Les aires protégées de la République démocratique du Congo (RDC) sont menacées par diverses pressions anthropiques nécessitant un suivi fréquent et précis. Le mini-drone Falcon équipé d’un appareil photo ... [more ▼]

Les aires protégées de la République démocratique du Congo (RDC) sont menacées par diverses pressions anthropiques nécessitant un suivi fréquent et précis. Le mini-drone Falcon équipé d’un appareil photo numérique Sony NEX-7 a été utilisé pour cartographier et suivre la dynamique d’un terroir villageois dans le Domaine de chasse de Mondo Missa à l’est du Parc national de la Garamba, au nord-est de la RDC. Un total de 3 143 photos acquises en avril et juillet 2015, avec une résolution au sol de 8 cm/pixel, a été orthorectifié. La cartographie a porté sur une zone de 114 ha. Les ortho-images ont d’abord été segmentées, les segments étant ensuite classés manuellement par photo-interprétation. Des changements notables ont été constatés entre les deux dates. Les zones des forêts et savanes ont perdu 6,5 ha (86,6 à 80,1 ha).
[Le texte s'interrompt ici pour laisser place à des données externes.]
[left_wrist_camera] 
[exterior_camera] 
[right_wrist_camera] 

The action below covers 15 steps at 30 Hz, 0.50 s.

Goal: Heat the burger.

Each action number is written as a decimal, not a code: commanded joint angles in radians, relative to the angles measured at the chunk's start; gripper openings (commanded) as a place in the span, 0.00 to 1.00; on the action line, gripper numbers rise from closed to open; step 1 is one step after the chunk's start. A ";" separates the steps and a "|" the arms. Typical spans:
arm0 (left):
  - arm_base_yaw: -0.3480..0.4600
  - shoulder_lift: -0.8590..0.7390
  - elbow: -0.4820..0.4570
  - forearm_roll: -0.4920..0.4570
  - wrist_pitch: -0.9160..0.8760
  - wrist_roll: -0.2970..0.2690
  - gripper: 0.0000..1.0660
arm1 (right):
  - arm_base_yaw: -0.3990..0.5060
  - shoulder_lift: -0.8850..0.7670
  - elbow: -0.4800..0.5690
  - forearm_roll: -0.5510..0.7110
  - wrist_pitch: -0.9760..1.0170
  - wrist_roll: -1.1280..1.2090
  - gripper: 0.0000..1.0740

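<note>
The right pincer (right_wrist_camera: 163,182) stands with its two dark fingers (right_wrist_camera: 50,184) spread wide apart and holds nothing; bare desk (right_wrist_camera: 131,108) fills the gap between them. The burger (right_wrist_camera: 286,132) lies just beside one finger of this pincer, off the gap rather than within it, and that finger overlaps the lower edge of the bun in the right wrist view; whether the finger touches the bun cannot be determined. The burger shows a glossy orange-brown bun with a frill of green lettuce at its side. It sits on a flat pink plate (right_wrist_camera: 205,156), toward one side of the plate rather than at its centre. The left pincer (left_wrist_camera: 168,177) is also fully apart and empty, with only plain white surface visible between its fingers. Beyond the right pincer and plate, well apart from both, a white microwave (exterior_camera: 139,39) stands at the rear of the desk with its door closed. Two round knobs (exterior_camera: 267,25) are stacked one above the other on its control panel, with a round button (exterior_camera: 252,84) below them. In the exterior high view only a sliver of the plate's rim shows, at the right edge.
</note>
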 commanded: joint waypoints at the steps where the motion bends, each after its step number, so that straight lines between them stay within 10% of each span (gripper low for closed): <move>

Les jachères sont passées de 16,9 à 8,2 ha, les défriches de 4,1 à 10,0 ha. Les cultures saisonnières ont connu une variation allant de 3,2 à 11,8 ha. La taille moyenne des parcelles cultivées est de 0,2 ha (s = 0,14 ha ; n = 50). Enfin, la surface occupée par les arbres isolés a peu évolué (de 1,3 à 1,9 ha), celle des implantations humaines étant constante (1,7 ha). Ces résultats traduisent le fait que l’expansion de l’agriculture itinérante sur brûlis induit une conversion des habitats naturels et une modification de la composition végétale. Les aéronefs sans pilote à bord permettent de réaliser une cartographie précise et une surveillance rapide des changements d’affectation des terres à petite échelle dans les aires protégées des forêts et savanes tropicales. Ils offrent donc une solution efficace pour évaluer la déforestation et la dégradation au sein des espaces occupés par les communautés locales. Cette évaluation représente un enjeu important dans le processus REDD+ qui envisage de quantifier avec précision ces évolutions. [less ▲]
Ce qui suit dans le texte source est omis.